There’s nothing intuitive about saying “back up” in conversation to correct a date. But some form of instruction is called for because callers may be uncertain as to how to correct a misrecognized date. The above “say ‘back up’” strategy compensates for what may not be intuitive to callers.
One Of Us, Or One Of Them?
The “hear” and “feel” of an application will be interpreted within the context of each caller’s culture. When it comes to a system’s persona, the same regional accent that sounds endearingly homespun to one caller may leave another caller thinking he or she is dealing with a small-time operation. It’s important to understand whether your Mexican Spanish callers will be put off in some way by a South American Spanish speaker, or vice versa. Does the other accent have positive or negative connotations for them? Some services are more sensitive than others when it comes to using accents. An accent may very well bring added value to a service with a regional identity. For example, in a travel application, the tourist guide with a local accent could bring the atmosphere of the tourist attraction to life. For more official public services, the designer may want to refrain from the use of accents because of the accessible-to-everyone character of the service.

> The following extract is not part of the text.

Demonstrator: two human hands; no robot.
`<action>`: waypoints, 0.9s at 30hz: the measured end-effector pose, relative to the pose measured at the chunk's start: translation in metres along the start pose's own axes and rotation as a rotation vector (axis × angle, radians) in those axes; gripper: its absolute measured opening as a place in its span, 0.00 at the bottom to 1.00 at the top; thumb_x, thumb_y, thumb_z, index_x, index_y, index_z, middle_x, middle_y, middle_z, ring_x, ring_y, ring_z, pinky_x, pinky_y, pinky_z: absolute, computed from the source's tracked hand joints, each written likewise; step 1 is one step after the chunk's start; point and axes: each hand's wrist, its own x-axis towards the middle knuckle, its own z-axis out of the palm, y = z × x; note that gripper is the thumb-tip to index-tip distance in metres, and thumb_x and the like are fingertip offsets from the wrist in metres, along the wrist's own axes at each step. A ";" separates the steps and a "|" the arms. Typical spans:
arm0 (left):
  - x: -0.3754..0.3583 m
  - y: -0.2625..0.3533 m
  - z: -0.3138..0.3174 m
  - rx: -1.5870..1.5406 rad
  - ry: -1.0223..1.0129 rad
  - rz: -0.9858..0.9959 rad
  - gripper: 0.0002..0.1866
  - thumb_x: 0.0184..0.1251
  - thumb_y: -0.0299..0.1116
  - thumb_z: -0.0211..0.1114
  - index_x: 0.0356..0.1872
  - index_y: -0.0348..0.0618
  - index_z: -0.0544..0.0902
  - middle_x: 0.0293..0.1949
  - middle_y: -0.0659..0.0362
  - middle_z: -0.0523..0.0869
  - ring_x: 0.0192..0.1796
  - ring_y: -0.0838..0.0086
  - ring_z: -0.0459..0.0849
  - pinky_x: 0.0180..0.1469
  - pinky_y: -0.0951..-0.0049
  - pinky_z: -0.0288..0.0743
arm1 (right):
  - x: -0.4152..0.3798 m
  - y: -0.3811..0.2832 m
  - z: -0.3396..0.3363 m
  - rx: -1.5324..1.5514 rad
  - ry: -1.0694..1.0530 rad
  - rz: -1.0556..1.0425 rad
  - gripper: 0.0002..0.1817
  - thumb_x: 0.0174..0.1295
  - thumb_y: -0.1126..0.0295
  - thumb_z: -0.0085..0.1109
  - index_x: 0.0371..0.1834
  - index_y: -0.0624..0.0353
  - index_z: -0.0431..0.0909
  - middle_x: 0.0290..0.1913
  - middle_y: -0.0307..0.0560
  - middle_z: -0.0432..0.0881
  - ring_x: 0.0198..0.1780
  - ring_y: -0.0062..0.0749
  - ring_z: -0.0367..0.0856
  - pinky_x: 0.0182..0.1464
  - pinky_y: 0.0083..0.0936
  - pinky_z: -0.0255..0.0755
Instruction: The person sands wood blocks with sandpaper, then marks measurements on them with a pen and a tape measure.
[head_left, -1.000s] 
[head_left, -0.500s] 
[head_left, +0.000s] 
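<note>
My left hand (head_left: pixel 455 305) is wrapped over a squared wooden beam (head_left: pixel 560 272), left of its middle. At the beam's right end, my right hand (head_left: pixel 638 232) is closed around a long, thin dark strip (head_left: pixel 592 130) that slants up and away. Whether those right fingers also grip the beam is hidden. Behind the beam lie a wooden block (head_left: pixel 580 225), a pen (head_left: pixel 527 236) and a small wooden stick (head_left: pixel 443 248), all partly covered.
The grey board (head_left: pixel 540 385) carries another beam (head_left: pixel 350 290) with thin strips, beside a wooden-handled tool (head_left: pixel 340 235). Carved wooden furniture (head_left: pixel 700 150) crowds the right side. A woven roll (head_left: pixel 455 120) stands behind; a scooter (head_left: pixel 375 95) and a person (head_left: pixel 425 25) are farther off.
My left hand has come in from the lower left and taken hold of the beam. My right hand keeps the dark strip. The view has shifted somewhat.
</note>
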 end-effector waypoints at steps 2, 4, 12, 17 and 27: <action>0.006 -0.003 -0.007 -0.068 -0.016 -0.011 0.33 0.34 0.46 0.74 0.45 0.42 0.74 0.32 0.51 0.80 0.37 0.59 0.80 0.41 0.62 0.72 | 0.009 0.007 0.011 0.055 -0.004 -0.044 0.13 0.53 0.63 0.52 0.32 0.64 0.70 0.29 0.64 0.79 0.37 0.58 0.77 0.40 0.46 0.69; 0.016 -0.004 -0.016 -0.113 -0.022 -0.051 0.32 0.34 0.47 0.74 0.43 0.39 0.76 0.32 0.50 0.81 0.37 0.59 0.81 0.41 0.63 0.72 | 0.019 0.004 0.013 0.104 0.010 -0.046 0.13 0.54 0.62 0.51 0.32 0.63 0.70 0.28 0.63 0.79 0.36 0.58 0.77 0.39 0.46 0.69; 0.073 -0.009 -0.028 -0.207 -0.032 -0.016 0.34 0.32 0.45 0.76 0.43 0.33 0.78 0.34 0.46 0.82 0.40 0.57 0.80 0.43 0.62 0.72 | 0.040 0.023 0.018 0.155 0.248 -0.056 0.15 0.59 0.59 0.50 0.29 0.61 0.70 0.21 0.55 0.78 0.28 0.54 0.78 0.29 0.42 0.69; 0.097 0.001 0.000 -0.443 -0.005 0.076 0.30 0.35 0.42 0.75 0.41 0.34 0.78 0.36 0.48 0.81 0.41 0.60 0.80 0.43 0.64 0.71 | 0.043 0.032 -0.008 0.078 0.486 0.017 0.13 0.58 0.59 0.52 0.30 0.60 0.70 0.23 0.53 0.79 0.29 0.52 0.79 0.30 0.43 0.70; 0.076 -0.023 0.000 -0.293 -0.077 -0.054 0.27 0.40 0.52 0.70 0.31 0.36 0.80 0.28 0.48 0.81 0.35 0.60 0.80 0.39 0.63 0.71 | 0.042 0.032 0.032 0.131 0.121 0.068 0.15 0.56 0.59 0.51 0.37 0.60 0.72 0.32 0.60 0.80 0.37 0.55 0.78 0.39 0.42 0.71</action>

During a ring tone download project, target group analysis showed that the service was primarily going to be adopted by preteens and teenagers, nine to 15 years old. Tests revealed that it was important to utilize the hip, slangy and informal language of this particular age group. Also, the prompts were recorded with young voices in order to connect with the callers’ mental model and expectations. The “being-one-of-us” tone brought added value to the voice application. A formal prompt style would very much have a counter-effect, being inappropriate for this particular service character and target group. In multilingual applications, the prompt designer needs to be extremely aware of what’s hip, slangy and informal in one language compared with another.
A banking application uses a banking language prompt style in a rather formal way. Even when the caller speaks more colloquially, he or she expects the system to adopt a more formal style. The mental model is set on banking, and to most of the callers, banking is serious business, with images of people wearing suits in formal settings.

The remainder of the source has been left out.